Filter out all lines without the word "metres" from the data below, please, and copy the rest.

____________________

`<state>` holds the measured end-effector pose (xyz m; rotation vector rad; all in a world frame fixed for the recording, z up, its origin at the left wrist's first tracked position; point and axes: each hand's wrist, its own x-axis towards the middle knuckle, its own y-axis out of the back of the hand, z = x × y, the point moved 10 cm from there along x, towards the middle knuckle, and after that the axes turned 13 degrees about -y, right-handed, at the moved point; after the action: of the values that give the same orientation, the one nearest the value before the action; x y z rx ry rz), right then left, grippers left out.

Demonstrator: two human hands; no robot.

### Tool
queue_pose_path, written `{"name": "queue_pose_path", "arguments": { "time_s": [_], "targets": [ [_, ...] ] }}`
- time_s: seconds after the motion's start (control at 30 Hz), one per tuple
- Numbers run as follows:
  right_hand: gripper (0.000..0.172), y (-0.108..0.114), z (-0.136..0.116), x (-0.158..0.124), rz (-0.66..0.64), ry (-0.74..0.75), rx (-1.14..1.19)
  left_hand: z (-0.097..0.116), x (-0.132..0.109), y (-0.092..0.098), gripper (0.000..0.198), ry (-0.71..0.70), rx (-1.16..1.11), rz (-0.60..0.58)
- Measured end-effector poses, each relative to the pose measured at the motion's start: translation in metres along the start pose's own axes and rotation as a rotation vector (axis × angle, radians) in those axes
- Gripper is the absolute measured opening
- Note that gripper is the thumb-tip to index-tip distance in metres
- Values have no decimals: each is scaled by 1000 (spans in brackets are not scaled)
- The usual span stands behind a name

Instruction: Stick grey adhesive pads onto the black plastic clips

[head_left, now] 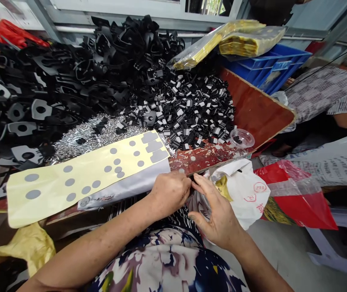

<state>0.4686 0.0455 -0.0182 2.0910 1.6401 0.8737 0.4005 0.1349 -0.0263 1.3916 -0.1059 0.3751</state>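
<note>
My left hand (171,191) is closed at the table's front edge, its fingertips round something dark that I cannot make out. Just right of it, my right hand (217,213) has its thumb and fingers apart, the fingertips close to a small black part (192,177) between the hands. A yellow sheet with grey round stickers (78,177) lies left of my hands, over a white bag (130,182). Behind it are a heap of silvery metal pins (85,136) and a heap of small black and grey pieces (188,109).
Large black plastic parts (70,73) are piled at the back left. A clear plastic lid (242,138) lies near the red board (258,101). Beyond stands a blue crate (273,67). A white bag with red marks (246,194) hangs at right; a person (319,89) sits farther right.
</note>
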Motion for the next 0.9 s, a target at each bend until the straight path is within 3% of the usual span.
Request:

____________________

> **Reply to the task**:
- Measured end-effector poses, each relative to the pose measured at the motion's start: translation in metres along the start pose's own axes and rotation as a rotation vector (axis × angle, radians) in those axes
- Note that gripper is the thumb-tip to index-tip distance in metres

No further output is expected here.